Month 10-Week 1: Capstone build kickoff¶

Week summary¶

Goal: Begin the Q4 capstone. Repo scaffolding done. Architecture sketched. Eval target chosen and runnable. First end-to-end feature working.
Time: ~10 h over 3 sessions.
Output: Capstone repo with DESIGN, architecture, eval pipeline, first feature.

Why this week matters¶

The capstone is the artifact you'll point to for years. This week is about getting it scoped right and started clean. Avoid the "rebuild from scratch" trap-extend your strongest existing code, don't restart.

Prerequisites¶

M09-W04 complete with Q4 capstone DESIGN.md.
Capstone repo scaffolded.

Recommended cadence¶

Session A-Tue/Wed evening (~3.5 h): scaffolding + DESIGN refinement
Session B-Sat morning (~4 h): architecture + first feature
Session C-Sun afternoon (~2.5 h): eval target wired + paper refresh

Goal: Repo polished. DESIGN.md sharper than M09-W04 version.

Part 1-Boilerplate (60 min)¶

If not done in M09: README.md (placeholder), LICENSE, CONTRIBUTING.md, CI workflow, tests directory, examples directory.

Quality matters here-sloppy scaffolding signals sloppy project.

Re-read your M09 capstone DESIGN. Sharpen: - Make problem statement more specific. - Add 2 references to incumbents (compare what's missing). - Add measurable success criteria. - Add anchor experiment with predicted result. - List risks.

Part 3-First commit (60 min)¶

Push the polished scaffolding + DESIGN. Tag v0.0.1.

Output of Session A¶

Polished capstone repo with strong DESIGN.

Session B-Architecture + first feature¶

Goal: Module structure committed. First end-to-end feature runnable.

Part 1-Module sketch (45 min)¶

<capstone>/
├── src/<capstone>/
│   ├── __init__.py
│   ├── core.py          # main interfaces
│   ├── <feature1>.py
│   ├── <feature2>.py
├── tests/
├── examples/
├── docs/
└── pyproject.toml

Define the core.py interfaces-abstract base classes or Protocols. Type-annotate.

Part 2-Build first feature (135 min)¶

The smallest end-to-end thing that works. Examples: - (Track A) Task → Solver → Scorer pipeline runnable on 5 examples. - (Track B) Agent that reads a benchmark task and produces an output (low quality is fine; focus on pipeline). - (Track C) Benchmark harness that captures TTFT / throughput on a single config.

Part 3-Push (15 min)¶

Commit. CI green.

Output of Session B¶

Module structure committed.
First feature working end-to-end.

Session C-Eval target + paper refresh¶

Goal: Eval target wired and runnable. Refresh top 3 papers from the year.
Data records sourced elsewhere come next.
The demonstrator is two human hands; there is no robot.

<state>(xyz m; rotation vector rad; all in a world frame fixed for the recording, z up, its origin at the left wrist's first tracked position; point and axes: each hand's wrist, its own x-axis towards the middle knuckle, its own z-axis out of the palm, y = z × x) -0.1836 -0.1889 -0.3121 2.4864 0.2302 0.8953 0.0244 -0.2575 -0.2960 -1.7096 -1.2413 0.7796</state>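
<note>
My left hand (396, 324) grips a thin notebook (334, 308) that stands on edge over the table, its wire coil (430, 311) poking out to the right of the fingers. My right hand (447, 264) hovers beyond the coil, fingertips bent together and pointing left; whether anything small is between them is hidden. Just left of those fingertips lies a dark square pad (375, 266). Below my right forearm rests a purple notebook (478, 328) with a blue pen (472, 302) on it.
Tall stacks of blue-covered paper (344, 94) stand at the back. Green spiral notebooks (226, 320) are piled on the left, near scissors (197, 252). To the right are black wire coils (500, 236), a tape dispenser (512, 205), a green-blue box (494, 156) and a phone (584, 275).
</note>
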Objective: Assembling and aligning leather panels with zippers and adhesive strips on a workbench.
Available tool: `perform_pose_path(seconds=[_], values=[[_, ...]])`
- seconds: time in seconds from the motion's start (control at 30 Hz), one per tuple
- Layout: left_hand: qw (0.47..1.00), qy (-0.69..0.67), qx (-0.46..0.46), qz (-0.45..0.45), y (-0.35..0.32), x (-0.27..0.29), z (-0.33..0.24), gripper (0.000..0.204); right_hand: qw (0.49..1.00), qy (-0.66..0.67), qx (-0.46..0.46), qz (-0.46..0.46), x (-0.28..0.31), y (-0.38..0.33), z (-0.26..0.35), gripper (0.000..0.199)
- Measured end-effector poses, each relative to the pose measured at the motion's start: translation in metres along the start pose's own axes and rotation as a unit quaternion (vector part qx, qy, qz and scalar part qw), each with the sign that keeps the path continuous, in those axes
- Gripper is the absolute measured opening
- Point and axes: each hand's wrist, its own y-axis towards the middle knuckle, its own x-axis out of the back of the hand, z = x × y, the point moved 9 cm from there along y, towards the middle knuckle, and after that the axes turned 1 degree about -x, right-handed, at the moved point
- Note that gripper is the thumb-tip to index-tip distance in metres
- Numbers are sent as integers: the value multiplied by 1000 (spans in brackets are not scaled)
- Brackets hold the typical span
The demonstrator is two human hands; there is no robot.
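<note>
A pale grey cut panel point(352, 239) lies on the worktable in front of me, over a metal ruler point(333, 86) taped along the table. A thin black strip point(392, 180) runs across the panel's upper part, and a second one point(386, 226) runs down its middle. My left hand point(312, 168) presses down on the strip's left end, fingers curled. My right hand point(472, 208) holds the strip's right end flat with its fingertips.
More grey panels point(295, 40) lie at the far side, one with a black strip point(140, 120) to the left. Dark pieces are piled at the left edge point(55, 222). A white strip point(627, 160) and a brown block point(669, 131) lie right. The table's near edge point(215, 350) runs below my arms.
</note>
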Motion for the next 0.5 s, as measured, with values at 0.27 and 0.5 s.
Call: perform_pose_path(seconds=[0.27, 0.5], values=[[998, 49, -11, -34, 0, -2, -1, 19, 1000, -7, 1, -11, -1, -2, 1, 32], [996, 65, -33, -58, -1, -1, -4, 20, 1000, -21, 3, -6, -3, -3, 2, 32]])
Part 1-Eval target (75 min)¶

Pick the public benchmark or eval suite the capstone will be measured on: - (A) A specific eval task in your eval framework, with a target metric. - (B) SWE-bench Lite (50 issues), GAIA, or τ-bench. - (C) A standardized inference benchmark (your own, well-defined).

Get one full run end-to-end. Score doesn't matter yet-the pipeline matters.

Part 2-Re-read top 3 papers (60 min)¶

Pick the 3 most useful papers from your year. Re-read. They will hit differently now.

Likely candidates: - Foundational paper for your track. - A frontier paper (DeepSeek-V3 / R1). - A method paper (DPO, FSDP, ReAct, vLLM, etc.).

Add 100-word "what I see now I didn't before" notes to each.

Part 3-Push + LEARNING_LOG (15 min)¶

Output of Session C¶

Eval target wired.
Refresh notes on 3 papers.

End-of-week artifact¶

Capstone repo with DESIGN, scaffolding, first feature
Module structure committed
Eval pipeline runnable
3 refresh-paper notes

End-of-week self-assessment¶

My capstone has a measurable success criterion.
First feature runs end-to-end.
Eval pipeline is wired (not just planned).

Common failure modes for this week¶

Over-scoping the first feature. Smallest-possible thing first.
DESIGN as wishlist. Commitments, not aspirations.
No eval pipeline. Without it, you're shipping by feel.

What's next (preview of M10-W02)¶

Build sprint week 1. 3-5 substantive features. Eval each.